◆ ASSIGNMENT:
Return all the data verbatim but without images.

◆ RECORDS SHOWN:
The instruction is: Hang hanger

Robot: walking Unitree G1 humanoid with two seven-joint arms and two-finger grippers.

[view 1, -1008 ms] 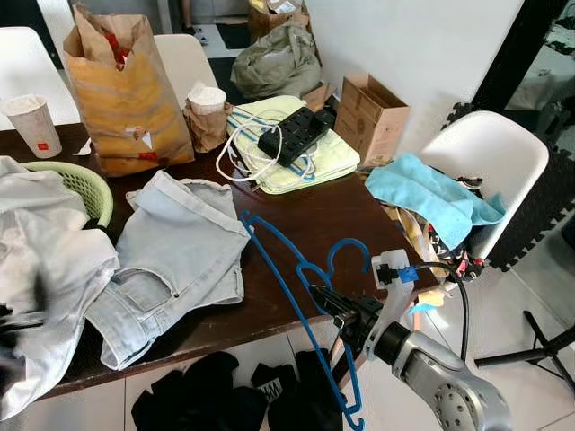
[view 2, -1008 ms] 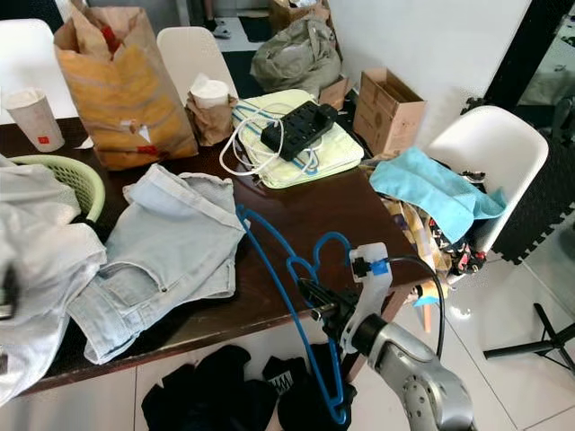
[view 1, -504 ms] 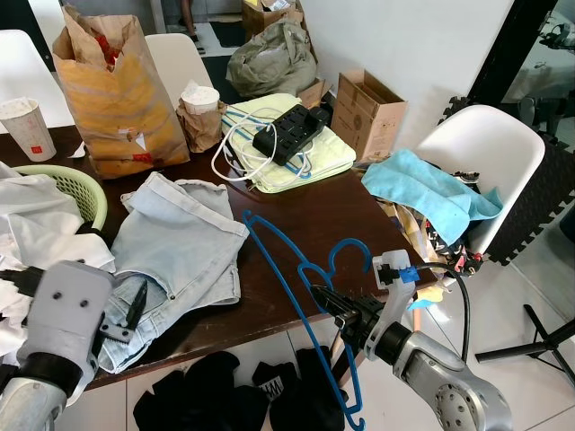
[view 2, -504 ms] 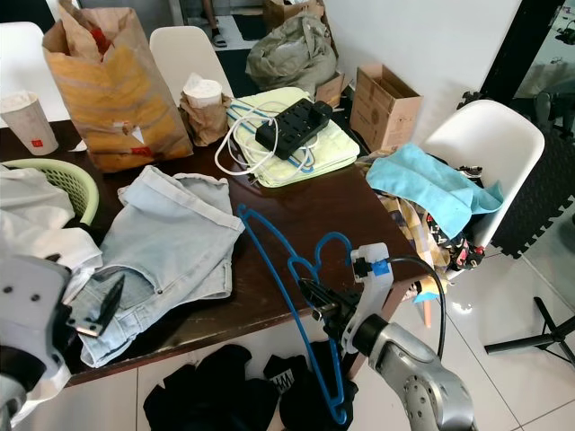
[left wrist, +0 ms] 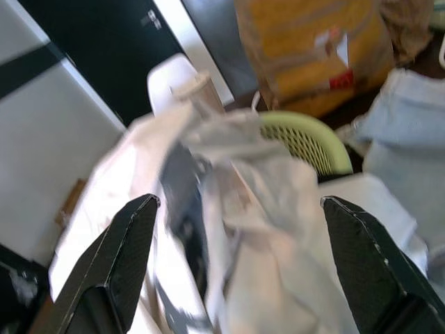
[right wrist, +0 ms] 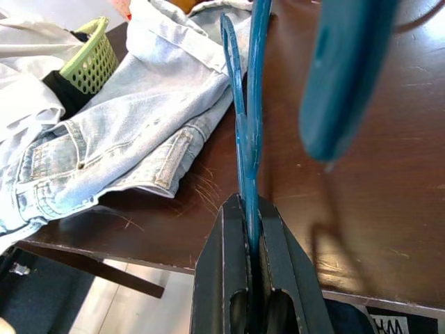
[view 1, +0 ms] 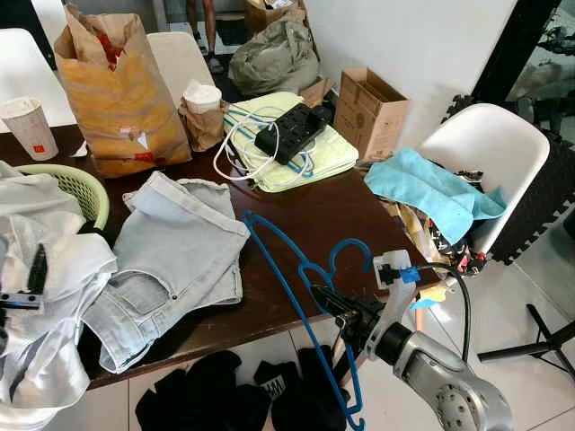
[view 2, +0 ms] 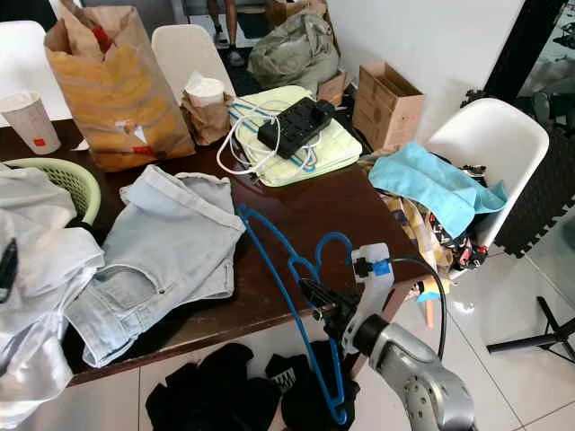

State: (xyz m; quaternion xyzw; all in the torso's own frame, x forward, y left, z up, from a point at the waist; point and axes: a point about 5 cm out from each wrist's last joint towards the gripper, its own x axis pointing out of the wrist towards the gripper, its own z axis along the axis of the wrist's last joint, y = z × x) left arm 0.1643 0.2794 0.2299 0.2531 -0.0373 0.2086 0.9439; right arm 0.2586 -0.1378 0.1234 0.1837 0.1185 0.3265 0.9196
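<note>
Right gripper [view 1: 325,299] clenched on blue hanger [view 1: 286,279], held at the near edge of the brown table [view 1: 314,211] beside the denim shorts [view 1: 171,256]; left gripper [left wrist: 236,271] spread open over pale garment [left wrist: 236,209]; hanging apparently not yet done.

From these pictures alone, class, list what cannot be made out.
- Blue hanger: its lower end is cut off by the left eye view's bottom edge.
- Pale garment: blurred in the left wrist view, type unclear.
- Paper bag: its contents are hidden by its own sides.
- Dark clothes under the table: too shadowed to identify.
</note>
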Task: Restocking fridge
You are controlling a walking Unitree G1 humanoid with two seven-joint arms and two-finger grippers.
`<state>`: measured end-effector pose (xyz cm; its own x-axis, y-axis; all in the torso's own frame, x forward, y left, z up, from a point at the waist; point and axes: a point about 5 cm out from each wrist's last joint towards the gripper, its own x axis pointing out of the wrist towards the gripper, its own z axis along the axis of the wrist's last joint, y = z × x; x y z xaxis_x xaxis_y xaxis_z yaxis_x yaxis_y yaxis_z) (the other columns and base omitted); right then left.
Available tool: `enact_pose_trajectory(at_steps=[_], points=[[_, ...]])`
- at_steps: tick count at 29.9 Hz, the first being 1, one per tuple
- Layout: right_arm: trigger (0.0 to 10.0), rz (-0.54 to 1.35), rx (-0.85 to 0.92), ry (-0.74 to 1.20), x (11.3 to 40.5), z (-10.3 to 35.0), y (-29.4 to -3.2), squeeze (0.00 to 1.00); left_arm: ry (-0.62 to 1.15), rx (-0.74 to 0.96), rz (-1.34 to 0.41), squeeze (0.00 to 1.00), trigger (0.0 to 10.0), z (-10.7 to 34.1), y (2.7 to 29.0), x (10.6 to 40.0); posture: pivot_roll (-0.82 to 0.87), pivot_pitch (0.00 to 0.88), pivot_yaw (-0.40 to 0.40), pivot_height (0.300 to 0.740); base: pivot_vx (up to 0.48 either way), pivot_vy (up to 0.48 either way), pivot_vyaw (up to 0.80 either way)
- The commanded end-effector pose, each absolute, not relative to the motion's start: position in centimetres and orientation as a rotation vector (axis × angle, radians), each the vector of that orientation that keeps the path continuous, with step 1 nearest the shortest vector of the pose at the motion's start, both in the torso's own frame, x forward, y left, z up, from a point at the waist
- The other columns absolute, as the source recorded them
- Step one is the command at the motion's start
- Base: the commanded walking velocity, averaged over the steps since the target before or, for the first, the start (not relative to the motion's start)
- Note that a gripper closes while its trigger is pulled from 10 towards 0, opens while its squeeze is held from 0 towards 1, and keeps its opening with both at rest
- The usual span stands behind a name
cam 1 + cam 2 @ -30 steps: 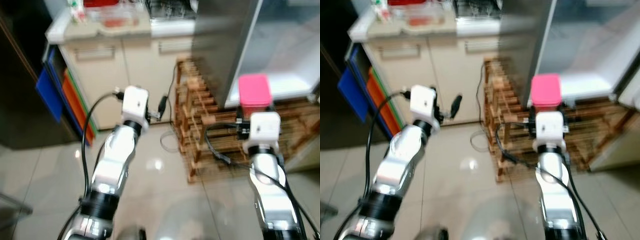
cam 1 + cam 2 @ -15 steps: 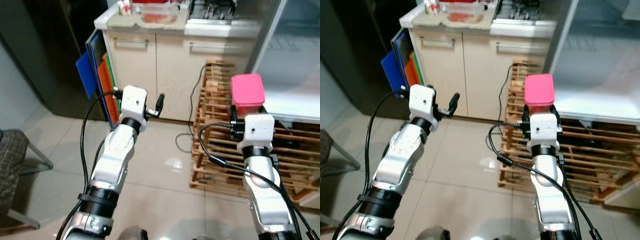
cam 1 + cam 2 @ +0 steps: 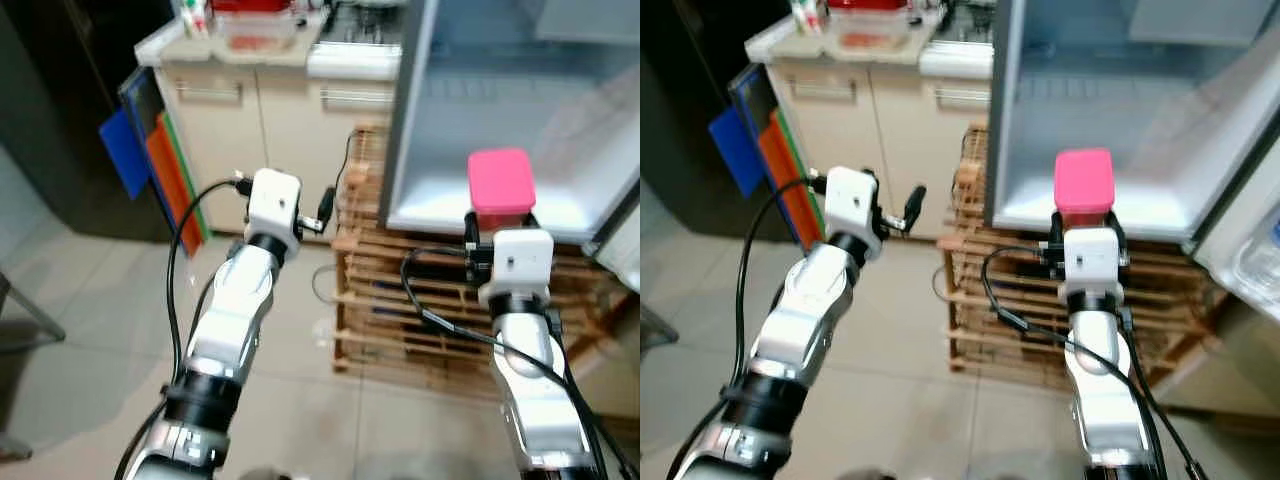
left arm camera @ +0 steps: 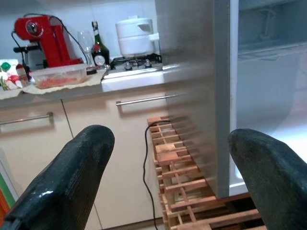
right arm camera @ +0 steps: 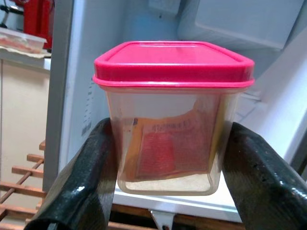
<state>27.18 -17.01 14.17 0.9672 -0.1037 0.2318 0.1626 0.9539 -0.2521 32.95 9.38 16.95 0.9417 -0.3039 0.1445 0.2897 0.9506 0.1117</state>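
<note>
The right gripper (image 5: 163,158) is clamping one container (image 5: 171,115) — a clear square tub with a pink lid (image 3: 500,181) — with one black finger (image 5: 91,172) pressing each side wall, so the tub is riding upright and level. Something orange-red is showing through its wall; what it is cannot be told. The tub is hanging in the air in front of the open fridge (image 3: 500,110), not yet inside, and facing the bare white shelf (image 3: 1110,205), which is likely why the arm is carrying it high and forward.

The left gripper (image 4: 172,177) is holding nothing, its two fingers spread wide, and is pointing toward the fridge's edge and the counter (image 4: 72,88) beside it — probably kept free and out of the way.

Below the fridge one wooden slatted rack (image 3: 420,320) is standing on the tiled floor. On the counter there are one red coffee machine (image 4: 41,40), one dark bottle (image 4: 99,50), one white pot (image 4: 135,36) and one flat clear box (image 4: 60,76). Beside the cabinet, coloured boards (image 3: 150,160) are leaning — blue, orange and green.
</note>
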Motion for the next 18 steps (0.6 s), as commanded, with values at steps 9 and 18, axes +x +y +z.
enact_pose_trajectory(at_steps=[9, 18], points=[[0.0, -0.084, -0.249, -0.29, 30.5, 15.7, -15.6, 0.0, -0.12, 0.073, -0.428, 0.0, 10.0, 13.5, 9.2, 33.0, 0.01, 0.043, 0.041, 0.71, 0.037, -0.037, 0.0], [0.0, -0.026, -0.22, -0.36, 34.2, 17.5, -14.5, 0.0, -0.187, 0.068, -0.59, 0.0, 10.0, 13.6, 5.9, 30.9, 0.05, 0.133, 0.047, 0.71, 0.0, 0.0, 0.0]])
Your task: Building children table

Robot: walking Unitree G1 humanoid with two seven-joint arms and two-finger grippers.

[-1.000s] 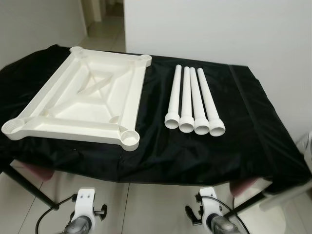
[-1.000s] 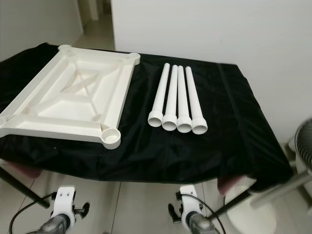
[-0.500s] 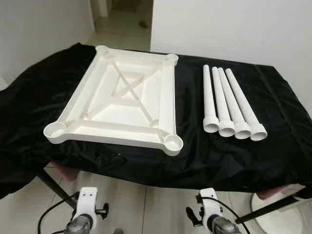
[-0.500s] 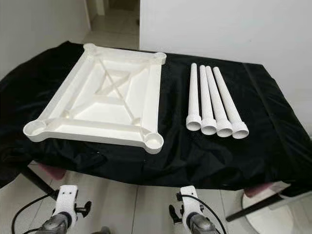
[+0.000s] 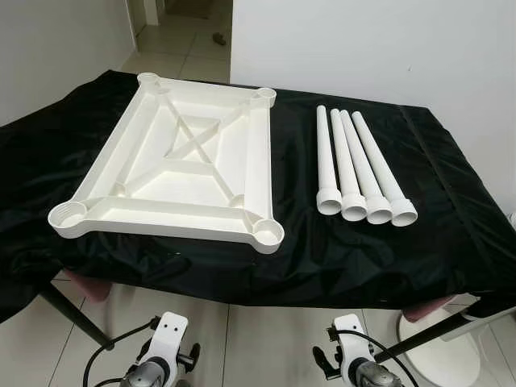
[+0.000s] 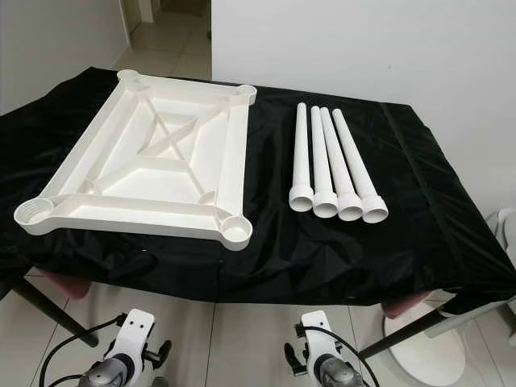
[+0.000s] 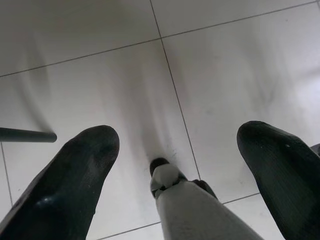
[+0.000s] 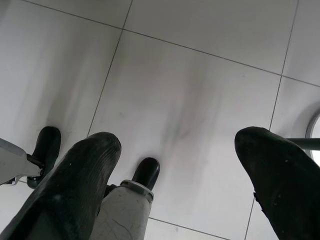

◆ ANSWER BOX:
The instruction is: Hang hanger

Robot: walking Unitree G1 humanoid with two seven-joint arms and two-finger grippers.

[view 1, -1008 ms] 
[view 2, -1008 ms] 
[view 1, -504 ms] 
[view 2, -504 ms] 
[left wrist, +0 ms] 
[right wrist, +0 ms] 
[view 1, +0 ms] 
[view 2, +0 ms] 

State: (xyz m; quaternion xyzw; all in the torso's own frame, x forward, y left, z up, from a point at the waist; point and axes: a point about 5 cm out from each wrist's last joint towards the gripper, its own x axis pointing out of the wrist towards the gripper, its own z axis along the axis of the wrist's last joint, y = z × x) left arm 0.1643 0.2794 0.2299 0.2531 -0.0373 0.2086 0.9439; right arm 0.2586 -0.1378 0.1234 0.1837 0.1185 0.3265 0.9196
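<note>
Right gripper [view 1: 325,299] clenched on blue hanger [view 1: 286,279], held at the near edge of the brown table [view 1: 314,211] beside the denim shorts [view 1: 171,256]; left gripper [left wrist: 236,271] spread open over pale garment [left wrist: 236,209]; hanging apparently not yet done.

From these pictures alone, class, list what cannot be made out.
- Blue hanger: its lower end is cut off by the left eye view's bottom edge.
- Pale garment: blurred in the left wrist view, type unclear.
- Paper bag: its contents are hidden by its own sides.
- Dark clothes under the table: too shadowed to identify.
</note>
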Task: Restocking fridge
You are controlling a walking Unitree G1 humanoid with two seven-joint arms and two-finger grippers.
`<state>`: measured end-effector pose (xyz cm; its own x-axis, y-axis; all in the torso's own frame, x forward, y left, z up, from a point at the waist; point and axes: a point about 5 cm out from each wrist's last joint towards the gripper, its own x axis pointing out of the wrist towards the gripper, its own z axis along the axis of the wrist's last joint, y = z × x; x y z xaxis_x xaxis_y xaxis_z yaxis_x yaxis_y yaxis_z) (the other columns and base omitted); right then left.
Available tool: `enact_pose_trajectory(at_steps=[_], points=[[_, ...]])`
- at_steps: tick count at 29.9 Hz, the first being 1, one per tuple
- Layout: right_arm: trigger (0.0 to 10.0), rz (-0.54 to 1.35), rx (-0.85 to 0.92), ry (-0.74 to 1.20), x (11.3 to 40.5), z (-10.3 to 35.0), y (-29.4 to -3.2), squeeze (0.00 to 1.00); left_arm: ry (-0.62 to 1.15), rx (-0.74 to 0.96), rz (-1.34 to 0.41), squeeze (0.00 to 1.00), trigger (0.0 to 10.0), z (-10.7 to 34.1), y (2.7 to 29.0), x (10.6 to 40.0); posture: pivot_roll (-0.82 to 0.87), pivot_pitch (0.00 to 0.88), pivot_yaw (-0.40 to 0.40), pivot_height (0.300 to 0.740); base: pivot_vx (up to 0.48 either way), pivot_vy (up to 0.48 either way), pivot_vyaw (up to 0.80 either way)
- The commanded end-effector pose, each absolute, not relative to the motion's start: position in centimetres and orientation as a rotation vector (axis × angle, radians), each the vector of that orientation that keeps the path continuous, with step 1 nearest the shortest vector of the pose at the motion's start, both in the torso's own frame, x forward, y left, z up, from a point at the waist
- The other columns absolute, as the source recorded them
- Step one is the command at the motion's start
- Base: the commanded walking velocity, averaged over the steps since the target before or, for the first, the start (not relative to the motion's start)
- Note that a gripper closes while its trigger is pulled from 10 towards 0, opens while its squeeze is held from 0 towards 1, and keeps its opening with both at rest
- The usual span stands behind a name
cam 1 + cam 2 @ -30 steps: 
cam 1 + cam 2 @ -15 steps: 
cam 1 + cam 2 @ +0 steps: 
left arm camera @ +0 steps: 
right arm camera @ +0 steps: 
<state>27.18 -17.01 14.17 0.9672 -0.1037 0.2318 0.1626 0.9539 -0.2521 32.95 9.38 16.95 0.9417 -0.3039 0.1445 0.2897 0.9506 0.1117</state>
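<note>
The right gripper (image 5: 163,158) is clamping one container (image 5: 171,115) — a clear square tub with a pink lid (image 3: 500,181) — with one black finger (image 5: 91,172) pressing each side wall, so the tub is riding upright and level. Something orange-red is showing through its wall; what it is cannot be told. The tub is hanging in the air in front of the open fridge (image 3: 500,110), not yet inside, and facing the bare white shelf (image 3: 1110,205), which is likely why the arm is carrying it high and forward.

The left gripper (image 4: 172,177) is holding nothing, its two fingers spread wide, and is pointing toward the fridge's edge and the counter (image 4: 72,88) beside it — probably kept free and out of the way.

Below the fridge one wooden slatted rack (image 3: 420,320) is standing on the tiled floor. On the counter there are one red coffee machine (image 4: 41,40), one dark bottle (image 4: 99,50), one white pot (image 4: 135,36) and one flat clear box (image 4: 60,76). Beside the cabinet, coloured boards (image 3: 150,160) are leaning — blue, orange and green.
</note>
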Motion for the next 18 steps (0.6 s), as commanded, with values at steps 9 and 18, axes +x +y +z.
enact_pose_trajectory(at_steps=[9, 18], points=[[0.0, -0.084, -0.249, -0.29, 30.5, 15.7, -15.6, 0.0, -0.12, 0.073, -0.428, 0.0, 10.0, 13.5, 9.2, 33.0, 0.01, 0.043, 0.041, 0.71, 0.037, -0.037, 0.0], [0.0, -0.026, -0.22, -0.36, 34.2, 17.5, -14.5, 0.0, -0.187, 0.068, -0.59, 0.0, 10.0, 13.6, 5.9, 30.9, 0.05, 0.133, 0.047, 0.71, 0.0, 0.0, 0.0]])
Your task: Building children table

Robot: walking Unitree G1 humanoid with two seven-joint arms and two-finger grippers.

[-1.000s] 
[-1.000s] 
[-0.500s] 
[-0.500s] 
[+0.000s] 
[+0.000s] 
[+0.000s] 
[+0.000s] 

This response is now finished.